Без пяти минут пять Гвен отправилась в хлев, как велел Джордж. По пути она гадала, не следовало ли заварить чай. Сколько времени уйдет на дойку ста двадцати коров? По минуте на корову? По десять минут? По полчаса? Определенно стоило поставить чайник.

При виде соседа по имени Роберт Ларсен Гвен удивилась. Такой старый! Наверное, в отцы ей годится. Высокий, крепкий, будто обгоревший на солнце, он болтал без умолку, смеялся над собственными шутками и часто путал слова. Рассказывал, что у него есть жена Барбара и сын Колин, которому пятнадцать и который готов помогать Джорджу с Гвен доить коров, потому что работы у Колина нет, но по ферме он умеет все. Интересно, подумала Гвен, почему у Колина нет работы?

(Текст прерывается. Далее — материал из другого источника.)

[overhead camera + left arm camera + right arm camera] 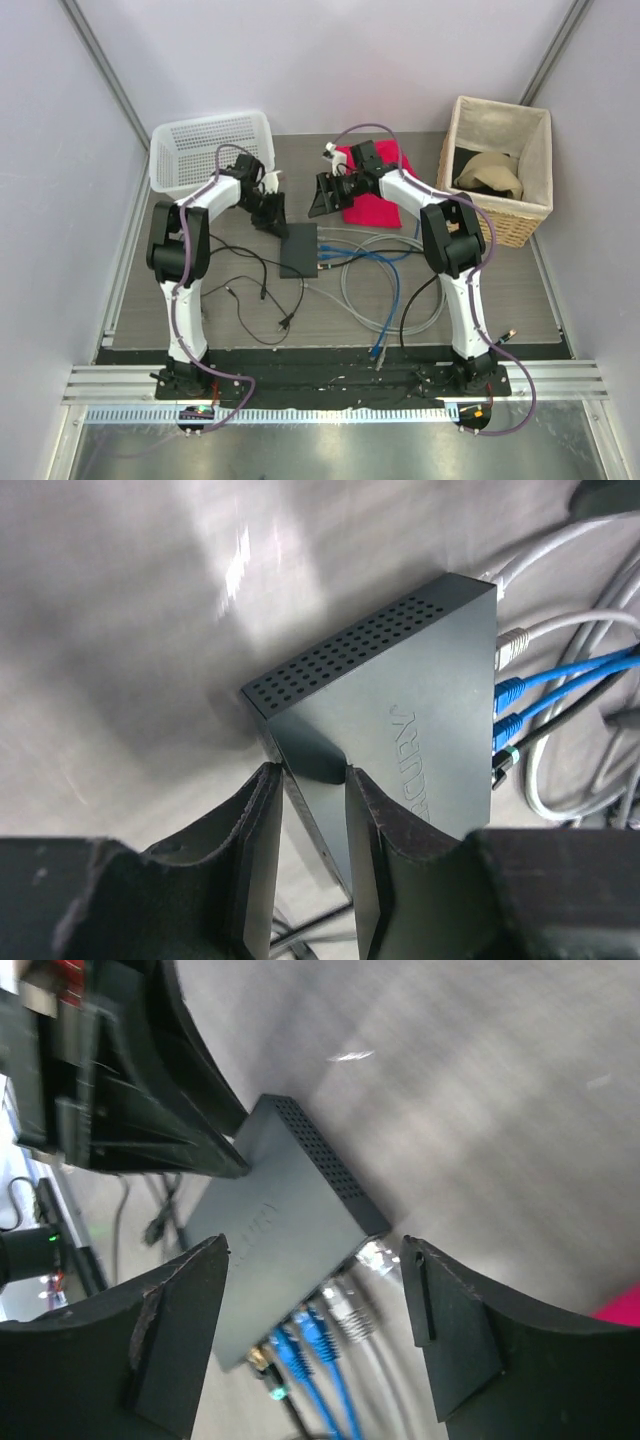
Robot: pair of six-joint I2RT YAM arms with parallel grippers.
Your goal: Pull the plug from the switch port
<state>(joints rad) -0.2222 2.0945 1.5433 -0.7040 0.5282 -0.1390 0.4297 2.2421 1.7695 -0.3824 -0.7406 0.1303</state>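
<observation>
Almost set for the pull: brace first, then grip one plug

Nearest me on the table [480, 290] lie loops of grey cable [346, 285] and blue cable [396, 290], running up to the switch [298, 250]. It sits flat between the two arms with its sockets along its right edge. From the right wrist I count two blue plugs [318, 1335], a grey plug [350, 1315] and a dark one beside them, all seated. The task names none of them, so I must choose one.

Just beyond, my left gripper [312, 780] sits at the switch's far left corner, fingers only narrowly parted; I cannot tell whether they touch the casing. My right gripper [312, 1250] hangs above the socket edge, spread wide and holding nothing.

To do this well I would pin the box with the left first, since it looks light and would likely slide with the cable. Then I would lower the right, close on the plug body rather than the cord, and draw straight out from the socket. The plugs sit close together, so a narrower opening going in should help.

Farther back are the red cloth [375, 205], the white basket [205, 125] and the wicker basket [510, 225].
</observation>
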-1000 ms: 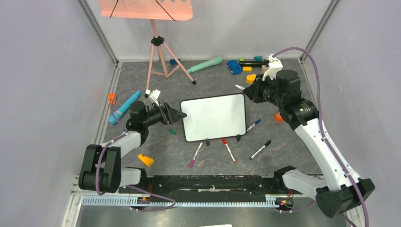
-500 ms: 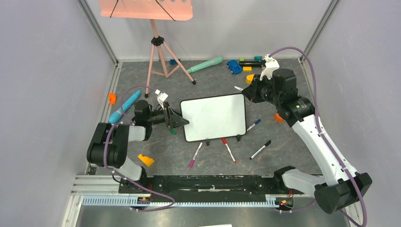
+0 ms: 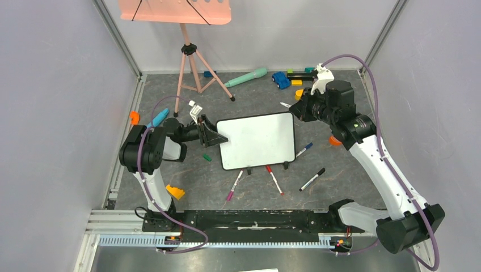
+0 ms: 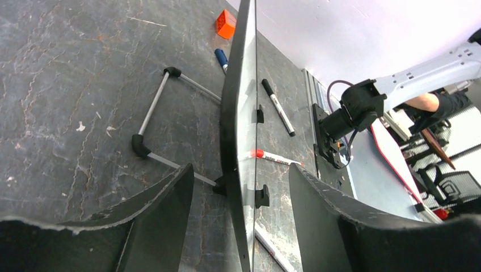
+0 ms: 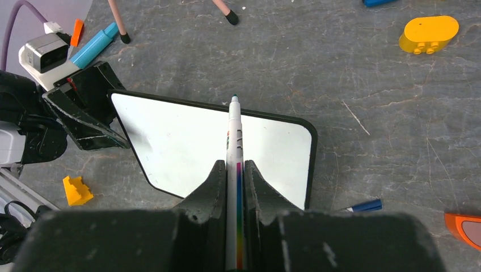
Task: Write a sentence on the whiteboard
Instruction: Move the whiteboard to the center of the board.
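Here the whiteboard stands mid-table, its long axis running left to right and slightly skewed, right end farther back. Its feet are at the near edge and its white face shows to the overhead camera. The left gripper has its jaws spread astride the board's left edge; a second ago they were wider and short of it. The right gripper pinches a teal-tipped marker, tip toward the board's far edge.

A robotics lab test cell: plain grey wall panels on aluminium corner posts enclose a dark marbled mat, with the left arm and right arm bolted to a base rail.
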### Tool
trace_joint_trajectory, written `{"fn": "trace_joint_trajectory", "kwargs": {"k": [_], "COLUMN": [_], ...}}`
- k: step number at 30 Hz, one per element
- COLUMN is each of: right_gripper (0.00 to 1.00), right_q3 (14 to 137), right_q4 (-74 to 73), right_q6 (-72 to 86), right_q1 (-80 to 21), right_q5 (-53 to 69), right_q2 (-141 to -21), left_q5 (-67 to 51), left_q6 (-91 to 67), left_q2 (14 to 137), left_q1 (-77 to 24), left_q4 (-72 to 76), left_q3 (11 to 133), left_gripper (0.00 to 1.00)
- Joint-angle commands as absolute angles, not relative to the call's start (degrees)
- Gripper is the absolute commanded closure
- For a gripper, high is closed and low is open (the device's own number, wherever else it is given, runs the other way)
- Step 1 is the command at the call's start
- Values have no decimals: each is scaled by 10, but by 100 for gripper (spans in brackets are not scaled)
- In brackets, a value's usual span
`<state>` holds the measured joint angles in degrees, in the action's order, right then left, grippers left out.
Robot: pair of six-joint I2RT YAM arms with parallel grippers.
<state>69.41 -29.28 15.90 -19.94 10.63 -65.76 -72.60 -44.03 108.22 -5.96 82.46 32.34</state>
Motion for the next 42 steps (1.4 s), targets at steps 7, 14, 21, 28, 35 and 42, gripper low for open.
{"fn": "trace_joint_trajectory", "kwargs": {"k": [7,14,21,28,35,42], "right_gripper": [100,100,100,100,100,100], "right_q3": [718,719,719,717,715,715], "right_q4": [-279,-279,-279,-280,-281,-288], "right_q6": [162,163,163,162,159,156], "right_q1": [-201,-201,-201,-201,-202,-201], "right_q5": [100,102,106,106,102,93], "right_q2": [-654,-656,-656,-650,-643,-636], "left_q5": [-786,-784,-781,-756,-723,-683], "left_q6": [-442,-439,-441,-440,-442,-425], "left_q2": [1103,1103,1106,1109,1118,1126], "left_q1": [-58,-58,-59,-58,-58,-59], "left_q4": [892,892,891,892,892,892], "left_q3": [341,335,333,346,364,374], "left_gripper": [36,74,86,98,98,98]}}
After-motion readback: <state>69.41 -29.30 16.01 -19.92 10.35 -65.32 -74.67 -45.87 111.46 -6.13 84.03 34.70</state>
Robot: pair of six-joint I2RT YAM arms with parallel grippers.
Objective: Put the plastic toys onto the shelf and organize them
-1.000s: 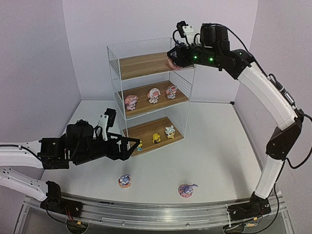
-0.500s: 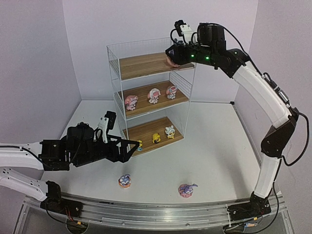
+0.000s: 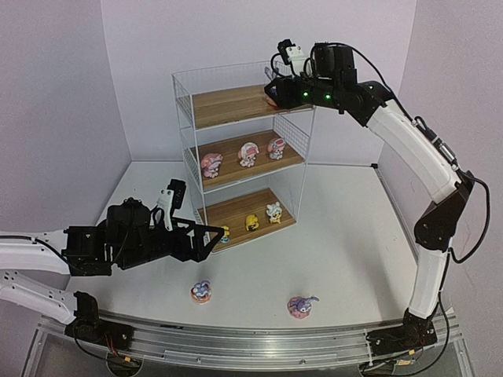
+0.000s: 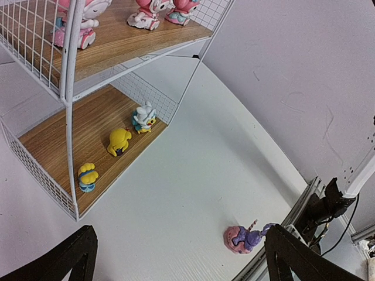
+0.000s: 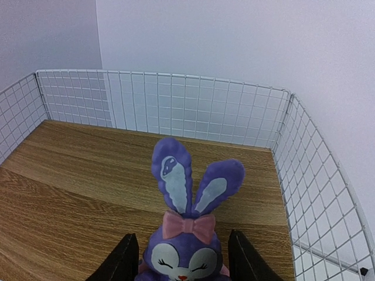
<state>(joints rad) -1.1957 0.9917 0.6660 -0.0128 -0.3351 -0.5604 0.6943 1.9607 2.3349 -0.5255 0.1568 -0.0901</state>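
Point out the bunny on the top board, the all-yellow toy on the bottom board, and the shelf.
purple bunny (image 5: 181, 257), right wrist view, on its face.
all-yellow toy (image 4: 119, 140), left wrist view, on its body.
shelf (image 3: 228, 106), top external view, on its top board's bare wood.

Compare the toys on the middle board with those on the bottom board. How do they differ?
The middle-board toys are pink and white; the bottom-board toys are mostly yellow. The middle-board toys look bigger than the bottom-board toys. Both groups count three, each in a row on the shelf.
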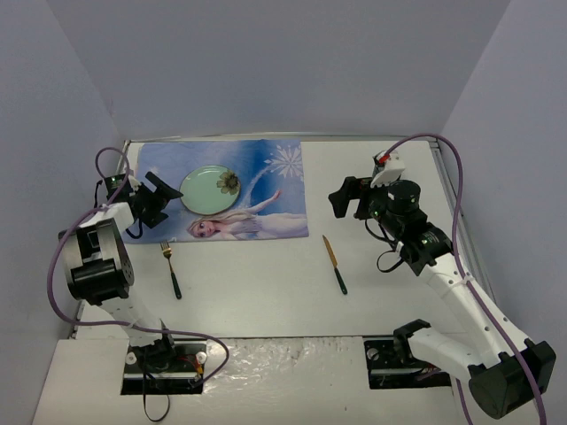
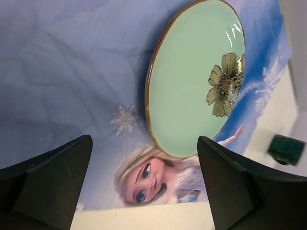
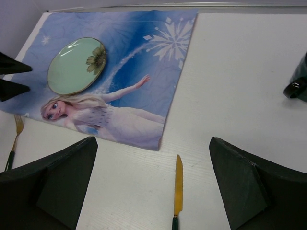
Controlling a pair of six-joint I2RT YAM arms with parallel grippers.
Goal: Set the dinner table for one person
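Left end effector [image 2: 144, 138] is wide open and empty over the placemat [image 1: 266, 190]'s left edge, fork [image 1: 170, 270] is on the counter [image 1: 266, 292] just off its near edge, handle pointing away from it I think, closest to that one.

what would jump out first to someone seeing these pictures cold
The bright blue cartoon-princess placemat at the far left of the white table grabs the eye first, with a pale green plate bearing a flower sitting on it, left of its middle. Nearer the arms, a fork lies on the bare table just off the mat's near left corner. A knife lies apart, to the right of the mat.
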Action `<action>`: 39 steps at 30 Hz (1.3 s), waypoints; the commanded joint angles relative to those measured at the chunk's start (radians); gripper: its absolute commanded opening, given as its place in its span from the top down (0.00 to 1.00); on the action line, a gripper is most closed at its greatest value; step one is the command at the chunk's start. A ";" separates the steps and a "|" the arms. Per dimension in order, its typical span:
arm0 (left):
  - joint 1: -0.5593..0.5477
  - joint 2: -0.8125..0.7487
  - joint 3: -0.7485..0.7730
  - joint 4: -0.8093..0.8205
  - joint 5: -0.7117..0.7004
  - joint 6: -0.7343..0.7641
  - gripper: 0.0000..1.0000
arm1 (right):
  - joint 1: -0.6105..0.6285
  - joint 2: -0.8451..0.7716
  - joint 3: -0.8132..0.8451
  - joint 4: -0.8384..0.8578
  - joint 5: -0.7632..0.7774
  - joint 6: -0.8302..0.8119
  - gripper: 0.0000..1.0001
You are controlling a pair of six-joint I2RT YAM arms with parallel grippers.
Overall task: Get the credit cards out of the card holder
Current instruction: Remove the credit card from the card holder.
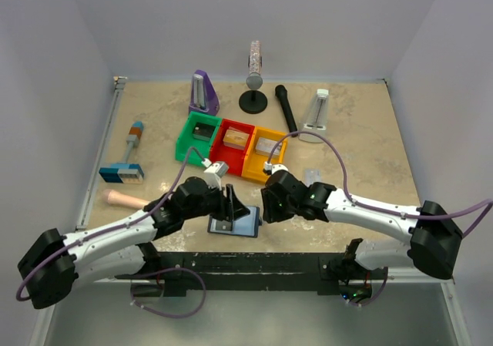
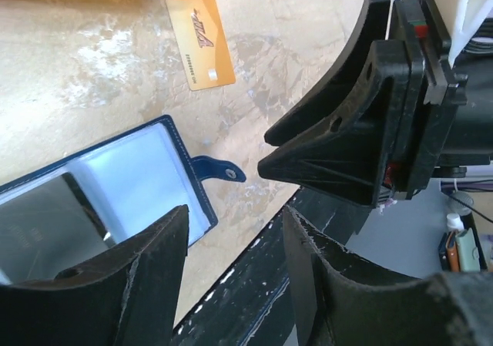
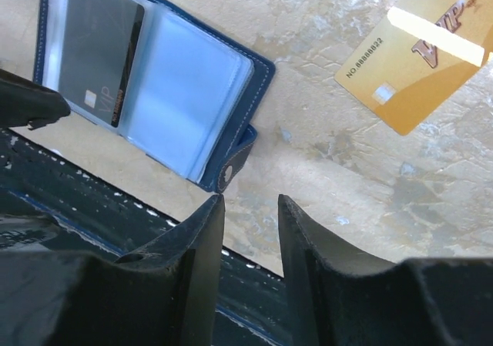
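Note:
The navy card holder (image 1: 235, 224) lies open near the table's front edge, its snap tab (image 2: 219, 169) pointing right. A dark card (image 3: 96, 49) sits in its left clear pocket. The card holder (image 3: 162, 92) also shows in the right wrist view. An amber card (image 2: 200, 39) lies on the table beyond it, and it also shows in the right wrist view (image 3: 412, 53). A pale grey card (image 1: 312, 175) lies further right. My left gripper (image 1: 229, 205) is open and empty above the card holder's right part (image 2: 235, 223). My right gripper (image 1: 266, 207) is open and empty, its left fingertip (image 3: 212, 207) just by the snap tab.
Green (image 1: 199, 136), red (image 1: 235, 142) and yellow (image 1: 266, 149) bins stand behind the card holder. Further back are a purple metronome (image 1: 203, 92), a microphone stand (image 1: 254, 76), a black microphone (image 1: 286, 107) and a white metronome (image 1: 316, 109). A blue-and-white block (image 1: 121, 173) lies left. A black rail (image 1: 254, 265) runs along the front.

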 commanded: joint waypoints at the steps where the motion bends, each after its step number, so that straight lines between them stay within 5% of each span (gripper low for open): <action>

– Разве он не помогает вам, Роберт?

– Доение – это не для меня, Гвен. Я ему двадцать шесть лет отдал, хватит. Однажды проснулся, а мое самосознание, видать, работало сверхурочно, пока я спал, потому как я открыл глаза и заявил: «Дни твоей возни с молоком миновали, Роберт Ларсен!» Как раз настало время доить коров, а я взял да и продал их всех до одной, в тот же день. Вернулся с несколькими телочками. К ним я ни разу быка не подпускал и на бычий рев! Поэтому своих телят они не приносили и в дойке не нуждались. «Покупай, выращивай и продавай!» – вот как я говорю. Случилось это добрых восемь лет назад, и я ни дня не пожалел.